Grabbe durch Krankheit genötigt war, sie abzugeben; „meine Gesundheit
ist so elend beschaffen“, schreibt er der Dem. Koeler im
letzten der undatierten Briefentwürfe, „(ich leide z. B. am Bluthusten),
daß ich Ihre Geschäfte wohl nicht weiter werde führen
können.“ Er empfahl, dazu den Kriminalsekretär Friedrich Althof
in Detmold zu wählen. (Eine Störung der Gesundheit bekundet
auch der zweite Briefentwurf, der mit folgendem Satze beginnt:
„Eine geringfügige Augenentzündung, die mir aber einige Tage hindurch
die möglichste Schonung gebot, hinderte mich Ihnen eher zu
schreiben und erlaubt mir auch jetzt noch nicht auf Eleganz der
Buchstaben zu sehen.“)
  Grabbe hatte, von diesen beiden Aktionen abgesehn, auch den
Auftrag bekommen, in Göttingen Nachforschungen wegen eines in
Surinam verstorbenen Erblassers anzustellen. Dies lehnte er jedoch
ab, mit der Begründung, daß er in dieser Universitätsstadt „nur
Leute kenne, die, gleich den meisten Studentenbekanntschaften, zu
nichts weniger als solchen Geschäften taugen,“ und er nicht annehmen
dürfe, daß die Sache von Detmold aus wirklich gründlich
betrieben werden könne.
  Der Entwurf eines Schreibens Grabbes an das Amt Lage in Sachen
der Demoiselle Caroline Koeler, expediert am 19. Dezember 1827,
befindet sich in der StLBD (Nr 1514).

S. 140, Z. 26 f.: Demoiselle Caroline Koeler: Es handelt sich
um Friederike Caroline, die am 18. Dez. 1789 geborene Tochter
des aus Göttingen gebürtigen Rektors Georg David K., der als
erster Lehrer an der Provinzialschule zu Detmold am 19. März 1818
in einem Alter von 60¼ Jahren gestorben war. Diesem hatte seine
Frau Adelaide Maurillon aus Braunschweig außer den genannten
noch eine Reihe anderer Kinder geboren: Friedrich Christian (geb.

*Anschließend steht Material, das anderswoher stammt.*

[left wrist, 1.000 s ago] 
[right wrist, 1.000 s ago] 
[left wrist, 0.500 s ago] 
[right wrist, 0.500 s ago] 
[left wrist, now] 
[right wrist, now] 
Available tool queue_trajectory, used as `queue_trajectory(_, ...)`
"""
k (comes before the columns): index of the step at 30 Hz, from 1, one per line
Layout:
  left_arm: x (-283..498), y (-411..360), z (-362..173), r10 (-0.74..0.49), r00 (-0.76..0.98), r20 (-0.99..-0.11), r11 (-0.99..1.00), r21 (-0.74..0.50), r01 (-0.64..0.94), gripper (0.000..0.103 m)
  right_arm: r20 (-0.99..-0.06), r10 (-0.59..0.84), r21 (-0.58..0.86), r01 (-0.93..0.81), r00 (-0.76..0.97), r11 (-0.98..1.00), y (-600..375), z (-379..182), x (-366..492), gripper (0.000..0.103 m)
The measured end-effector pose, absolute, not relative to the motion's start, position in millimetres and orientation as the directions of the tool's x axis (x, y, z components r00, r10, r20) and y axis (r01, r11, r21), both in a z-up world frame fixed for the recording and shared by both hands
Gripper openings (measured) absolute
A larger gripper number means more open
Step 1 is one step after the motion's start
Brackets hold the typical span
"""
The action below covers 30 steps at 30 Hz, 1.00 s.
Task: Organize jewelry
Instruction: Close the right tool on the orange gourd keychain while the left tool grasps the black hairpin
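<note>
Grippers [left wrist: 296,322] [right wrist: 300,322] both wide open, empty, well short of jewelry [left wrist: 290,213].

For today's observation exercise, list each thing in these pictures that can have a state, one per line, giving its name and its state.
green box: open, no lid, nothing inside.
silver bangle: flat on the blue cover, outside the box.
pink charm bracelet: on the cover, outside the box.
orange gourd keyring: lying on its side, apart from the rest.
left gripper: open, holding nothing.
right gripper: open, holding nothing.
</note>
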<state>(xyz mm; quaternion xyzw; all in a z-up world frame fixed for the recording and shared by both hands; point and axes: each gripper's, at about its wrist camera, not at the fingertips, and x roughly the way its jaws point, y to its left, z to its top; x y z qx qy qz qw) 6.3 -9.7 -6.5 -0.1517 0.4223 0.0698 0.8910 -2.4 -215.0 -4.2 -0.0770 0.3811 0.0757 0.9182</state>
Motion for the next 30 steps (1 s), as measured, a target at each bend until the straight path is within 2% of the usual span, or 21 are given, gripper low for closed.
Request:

30. März 1788), Friedrich Ludwig (geb. 7. Aug. 1791), Rahel Sophie
Louise (geb. 2. Sept. 1793), Friederike Charlotte (geb. 25. April
1795) und die Zwillinge August Christian Ferdinand und Sophie
Wilhelmine Adelaide (geb. 14. Jan. 1798), die der Mutter noch am
selben Tage das Leben gekostet hatten.